HIV VİRÜSÜ İLE KANSERE MÜDAHALE
Acıbadem Üniversitesi Hücre Laboratuvarı Yöneticisi Prof. Dr. Ercüment Ovalı kişinin kendi bağışıklık hücresinin genetiğini değiştirerek onu kanserle savaşan bir hücre hâline getiren ‘Car-T Cell’ tedavisinin Türk versiyonunu geliştirmek üzere çalışmalarını sürdürüyor. 6 yıldan bu yana Car-T Cell tedavisi ile ilgili çalışmalar yürüten Prof. Dr. Ovalı, kesin sonuç için şimdi erken olduğunu lakin tablonun olumlu istikamette ilerlediğini belirtiyor.
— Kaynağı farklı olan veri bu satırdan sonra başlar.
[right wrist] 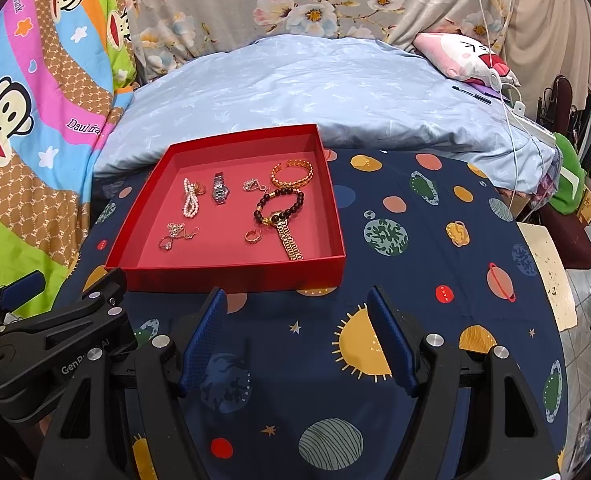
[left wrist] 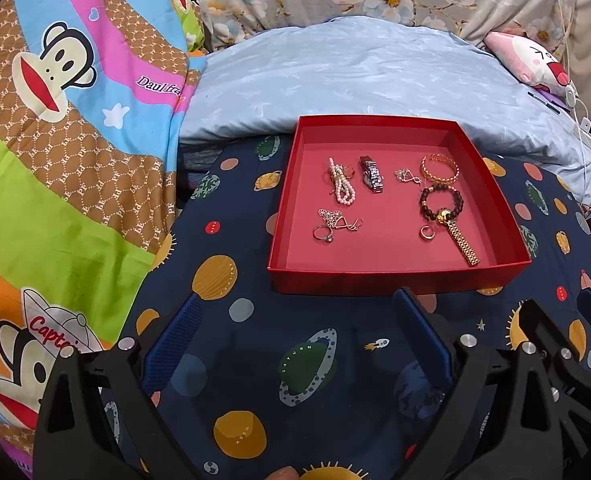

Amerika’da ve Avrupa’da yeni yeni çalışmaları sürdürülen Car- T Cell tedavisinin bir tıp immünoterapi olduğunu belirten Prof. Dr. Ovalı üzerinde çalıştığı tedaviyi şöyle anlatıyor: Olağan koşullarda kendi bağışıklık sistemimiz kanseri tanır onu denetim eder ancak yok etmez. Zira kanser hücresi, bağışıklık hücresi ile tıpkı soydan. Bağışıklık, kanser hücresini yabancı görmediği için bir mikropla, virüsle ya da mantarla savaştığı üzere savaşmaz. Klasik immünoterapiyle kanseri denetim altına alabiliyoruz lakin büsbütün ortadan kaldıramıyoruz. Car-T cell kanseri büsbütün temizlemek için dizayn edilmiş bir tedavi. Burada, kişinin kendi bağışıklık hücresini dışarı alıp, genetiğini değiştiriyoruz. Hücrenin içine HIVvirüsü naklediyoruz. Lakin virüsün hastalık yapan kısmını alıp yalnızca taşıyıcı kısmını bırakıyoruz. Kestiğimiz kısma da kendi istediğimiz geni koyuyoruz. Bu halde genetiği değiştirilmiş hücreyi naklediyoruz. HIV virüsü her vakit yaptığı üzere evvel bağışıklık hücrelerinin içine giriyor ancak hastalık yapan kısım olmadığı için yerleştirdiğimiz gen çalışmaya başlıyor. T lenfositleri kanseri kendi dokusu üzere değil de düşman görüyor ve savaşmaya başlıyor. Hiç bahtı kalmamış hastalarda yüzde 70 olasılıkla işe yarayan bir tedavi.”
DÖRT HASTA İLE ÇALIŞIYORUZ
Car-T cell’i, şu ana kadar dört hastaya uyguladıklarını ve tedavinin güzel gittiğini belirten Prof. Dr. Ovalı “Hastalarımızın en küçüğü 6, en büyüğü 42 yaşında. Üçü lösemi , biri lenfoma hastası. Biri hariç durumları uygun. Gayemiz 24 hastaya çıkmak. Muhtemelen birinci resmi sonuçları da Mart’ta Avrupa 2. Transplant Kongresi’nde açıklayacağız. Patente takılmamak için ismini ISIKOK koyduk” dedi.